The 1980 synagogue bombing launched two years of violence which I called “the antisemitism-terrorism nexus”, tabulating a list of 73 shootings and bombings of Jewish targets across western Europe, of which 29 were in France. It began with four dead at Copernic and ended with nine machine-gunned in the rue des Rosiers Jewish quarter in August 1982.
It stopped as a by-product of Israel’s incursion into southern Lebanon to curb a wave of PLO terrorism. European terrorists at PLO training bases in the line of fire, fled home. Once repatriated, they used their expertise against banks, embassies and other targets. Jews were no longer their priority victims. Governments now cracked down. France’s VIGIPIRATE anti-terror agency crushed the extreme-left Action Directe, as was the fate of their German Bader-Meinhof/RAF and Italian Red Brigade ideological allies.
As Simon Wiesenthal would say: “What starts with the Jews never ends with them.”
For over 20 years many believed that Copernic was the work of neo-Nazis, but French intelligence long knew it as the Palestinian transplantation of the Middle East conflict to Europe and, in alliance with Europe’s extreme-left terror network, a war on Jewish targets.
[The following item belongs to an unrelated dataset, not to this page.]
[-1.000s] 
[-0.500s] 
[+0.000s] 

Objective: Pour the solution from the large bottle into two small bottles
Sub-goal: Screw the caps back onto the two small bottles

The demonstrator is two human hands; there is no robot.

In November 2010, while attending the Ottawa Inter-Parliamentary Coalition to Combat Antisemitism, I learned that in the federal court a few blocks away, a French extradition request had opened against Carleton University sociology professor, Hassan Diab – identified as a former PFLP-associate and prime suspect in the Copernic bombing.
A simple procedure that normally, between two friendly democracies, should have taken a few days,turned into a trial of the state of Israel.
Last week, three and a half years later, an appeal court ruled in favour of the judge’s decision and the Justice Minister’s endorsement for extradition, but Diab¹s legal team plan further delaying tactics through the Supreme Court. The Wiesenthal Centre has urged the French justice minister to impress on Canadian authorities the urgency of sending Diab for trial in Paris.
For 34 years, the survivors and the families of the victims have been awaiting justice. A Paris tribunal will finally bring them closure and draw the lessons of that dark period of terror for a new generation at a time of resurgent antisemitism and racist violence.
France once again confronts an “antisemitism-terrorism nexus”. Due to demographics, this is no longer a Middle East import, but based on a homegrown hatred.
When young European-born Muslim youth, recruited to jihad in Syria or in training camps in Pakistan, return home, western Europe will, again, learn that “what started with the Jews never ends with them”.